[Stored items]
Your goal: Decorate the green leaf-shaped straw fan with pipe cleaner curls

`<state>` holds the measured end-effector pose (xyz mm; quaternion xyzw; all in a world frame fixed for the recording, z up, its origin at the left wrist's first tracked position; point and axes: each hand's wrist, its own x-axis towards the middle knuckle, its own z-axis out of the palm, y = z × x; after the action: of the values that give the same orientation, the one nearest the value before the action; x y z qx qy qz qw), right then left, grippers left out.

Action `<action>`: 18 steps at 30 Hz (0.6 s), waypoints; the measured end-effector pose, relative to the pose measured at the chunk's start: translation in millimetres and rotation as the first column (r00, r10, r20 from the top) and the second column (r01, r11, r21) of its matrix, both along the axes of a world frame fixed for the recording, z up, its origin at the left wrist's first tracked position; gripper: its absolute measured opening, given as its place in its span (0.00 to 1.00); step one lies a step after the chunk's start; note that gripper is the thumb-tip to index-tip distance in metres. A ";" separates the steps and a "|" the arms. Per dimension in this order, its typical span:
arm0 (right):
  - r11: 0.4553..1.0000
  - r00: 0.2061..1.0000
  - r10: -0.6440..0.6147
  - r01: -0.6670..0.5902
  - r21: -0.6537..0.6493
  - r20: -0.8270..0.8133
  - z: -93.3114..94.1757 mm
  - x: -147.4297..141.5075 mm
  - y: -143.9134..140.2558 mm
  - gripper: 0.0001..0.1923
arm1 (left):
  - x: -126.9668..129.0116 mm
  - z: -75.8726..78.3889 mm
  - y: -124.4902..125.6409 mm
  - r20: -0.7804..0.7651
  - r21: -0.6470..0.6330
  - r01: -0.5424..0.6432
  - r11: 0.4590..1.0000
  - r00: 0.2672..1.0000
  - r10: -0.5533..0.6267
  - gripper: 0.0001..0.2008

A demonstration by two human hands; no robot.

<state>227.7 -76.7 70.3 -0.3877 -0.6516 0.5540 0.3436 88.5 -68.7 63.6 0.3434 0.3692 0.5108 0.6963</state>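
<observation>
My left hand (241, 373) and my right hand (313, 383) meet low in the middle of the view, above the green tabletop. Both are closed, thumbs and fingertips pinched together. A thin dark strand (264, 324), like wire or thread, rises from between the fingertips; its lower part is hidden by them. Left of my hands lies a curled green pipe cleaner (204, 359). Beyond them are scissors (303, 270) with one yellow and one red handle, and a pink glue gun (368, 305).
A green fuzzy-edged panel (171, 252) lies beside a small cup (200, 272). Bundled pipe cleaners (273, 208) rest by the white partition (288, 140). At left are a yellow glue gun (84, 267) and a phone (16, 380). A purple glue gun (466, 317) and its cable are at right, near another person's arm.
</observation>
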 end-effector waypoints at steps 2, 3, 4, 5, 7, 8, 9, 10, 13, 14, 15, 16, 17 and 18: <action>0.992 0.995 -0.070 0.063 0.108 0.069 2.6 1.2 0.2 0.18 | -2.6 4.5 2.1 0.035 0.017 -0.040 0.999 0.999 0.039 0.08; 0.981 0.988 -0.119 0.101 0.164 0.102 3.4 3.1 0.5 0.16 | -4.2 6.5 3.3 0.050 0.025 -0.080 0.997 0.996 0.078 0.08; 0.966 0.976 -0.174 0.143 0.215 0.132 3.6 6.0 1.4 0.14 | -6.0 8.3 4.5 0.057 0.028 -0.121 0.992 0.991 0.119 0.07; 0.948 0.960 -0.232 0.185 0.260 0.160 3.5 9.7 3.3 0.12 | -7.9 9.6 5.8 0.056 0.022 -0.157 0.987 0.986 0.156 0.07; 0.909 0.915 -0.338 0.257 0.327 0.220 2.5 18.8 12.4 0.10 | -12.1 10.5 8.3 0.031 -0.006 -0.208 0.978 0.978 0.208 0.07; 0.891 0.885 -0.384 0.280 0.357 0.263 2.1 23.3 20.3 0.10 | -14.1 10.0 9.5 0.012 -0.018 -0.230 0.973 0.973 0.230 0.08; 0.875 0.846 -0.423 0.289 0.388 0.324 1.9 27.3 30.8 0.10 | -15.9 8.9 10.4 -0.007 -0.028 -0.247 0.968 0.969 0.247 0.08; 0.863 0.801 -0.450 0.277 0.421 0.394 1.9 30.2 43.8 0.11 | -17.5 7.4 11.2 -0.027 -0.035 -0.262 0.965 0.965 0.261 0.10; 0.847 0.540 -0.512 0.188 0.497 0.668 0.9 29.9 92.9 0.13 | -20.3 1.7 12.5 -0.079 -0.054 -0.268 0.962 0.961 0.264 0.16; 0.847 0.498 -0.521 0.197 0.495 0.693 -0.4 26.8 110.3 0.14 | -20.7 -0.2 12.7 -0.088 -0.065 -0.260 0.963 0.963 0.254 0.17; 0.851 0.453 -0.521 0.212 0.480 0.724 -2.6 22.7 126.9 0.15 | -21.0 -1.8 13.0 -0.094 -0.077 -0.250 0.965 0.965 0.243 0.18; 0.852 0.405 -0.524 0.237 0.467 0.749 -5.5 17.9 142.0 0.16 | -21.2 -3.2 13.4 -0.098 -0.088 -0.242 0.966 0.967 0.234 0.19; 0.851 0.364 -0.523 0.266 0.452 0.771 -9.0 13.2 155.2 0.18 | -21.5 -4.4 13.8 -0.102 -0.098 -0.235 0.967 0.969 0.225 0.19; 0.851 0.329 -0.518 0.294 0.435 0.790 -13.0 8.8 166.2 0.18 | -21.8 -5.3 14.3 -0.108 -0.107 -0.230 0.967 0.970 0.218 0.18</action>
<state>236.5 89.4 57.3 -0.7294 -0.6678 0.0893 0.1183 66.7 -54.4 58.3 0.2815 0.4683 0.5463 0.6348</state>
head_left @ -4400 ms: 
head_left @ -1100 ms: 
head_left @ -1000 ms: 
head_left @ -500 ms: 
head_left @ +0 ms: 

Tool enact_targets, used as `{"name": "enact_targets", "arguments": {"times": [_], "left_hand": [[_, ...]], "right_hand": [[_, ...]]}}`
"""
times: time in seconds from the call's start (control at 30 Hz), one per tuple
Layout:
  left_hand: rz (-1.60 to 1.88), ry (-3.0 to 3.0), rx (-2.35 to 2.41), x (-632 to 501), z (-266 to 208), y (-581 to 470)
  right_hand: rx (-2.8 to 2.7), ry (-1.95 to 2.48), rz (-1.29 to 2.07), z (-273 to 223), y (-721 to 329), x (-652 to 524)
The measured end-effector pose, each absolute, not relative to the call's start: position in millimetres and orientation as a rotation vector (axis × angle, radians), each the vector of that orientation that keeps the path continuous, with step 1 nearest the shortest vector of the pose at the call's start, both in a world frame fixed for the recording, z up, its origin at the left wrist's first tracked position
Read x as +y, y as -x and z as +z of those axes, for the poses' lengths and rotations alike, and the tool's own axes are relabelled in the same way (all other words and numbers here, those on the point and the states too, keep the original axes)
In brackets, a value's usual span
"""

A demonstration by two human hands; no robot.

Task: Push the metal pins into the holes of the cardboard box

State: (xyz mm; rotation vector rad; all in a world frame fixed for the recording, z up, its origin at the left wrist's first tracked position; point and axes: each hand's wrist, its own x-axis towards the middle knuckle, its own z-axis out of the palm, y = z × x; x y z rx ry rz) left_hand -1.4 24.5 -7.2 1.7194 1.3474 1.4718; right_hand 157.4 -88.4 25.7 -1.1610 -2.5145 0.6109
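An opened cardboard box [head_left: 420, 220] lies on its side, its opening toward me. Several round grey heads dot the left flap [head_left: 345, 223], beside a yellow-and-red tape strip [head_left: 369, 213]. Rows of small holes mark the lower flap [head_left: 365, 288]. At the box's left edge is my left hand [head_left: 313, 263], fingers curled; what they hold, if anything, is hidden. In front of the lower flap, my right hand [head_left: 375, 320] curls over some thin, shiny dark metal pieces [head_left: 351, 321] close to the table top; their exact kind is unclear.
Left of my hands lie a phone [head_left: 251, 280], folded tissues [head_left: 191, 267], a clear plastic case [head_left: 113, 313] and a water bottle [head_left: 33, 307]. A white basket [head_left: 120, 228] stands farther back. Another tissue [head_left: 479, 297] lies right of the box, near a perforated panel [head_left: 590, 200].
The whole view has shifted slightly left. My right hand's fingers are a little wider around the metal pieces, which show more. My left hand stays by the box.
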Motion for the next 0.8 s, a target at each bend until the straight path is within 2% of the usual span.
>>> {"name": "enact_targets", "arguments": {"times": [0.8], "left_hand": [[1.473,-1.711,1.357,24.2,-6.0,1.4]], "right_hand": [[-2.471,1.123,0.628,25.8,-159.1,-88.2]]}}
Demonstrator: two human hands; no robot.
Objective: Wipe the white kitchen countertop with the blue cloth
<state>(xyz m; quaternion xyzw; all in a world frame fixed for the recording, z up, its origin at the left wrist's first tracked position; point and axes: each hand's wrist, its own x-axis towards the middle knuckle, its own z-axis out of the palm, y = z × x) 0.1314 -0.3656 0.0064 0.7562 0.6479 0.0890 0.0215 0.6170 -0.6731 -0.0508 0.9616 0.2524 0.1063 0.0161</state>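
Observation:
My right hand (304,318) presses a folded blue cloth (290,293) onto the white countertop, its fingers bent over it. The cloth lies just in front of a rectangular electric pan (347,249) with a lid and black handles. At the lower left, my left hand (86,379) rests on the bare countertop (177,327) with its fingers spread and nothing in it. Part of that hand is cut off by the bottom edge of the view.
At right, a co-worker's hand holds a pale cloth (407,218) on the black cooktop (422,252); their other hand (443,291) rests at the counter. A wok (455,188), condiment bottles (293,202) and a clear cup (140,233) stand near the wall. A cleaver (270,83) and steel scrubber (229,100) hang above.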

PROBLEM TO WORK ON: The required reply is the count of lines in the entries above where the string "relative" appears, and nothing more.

REPLY TO THE TASK: 2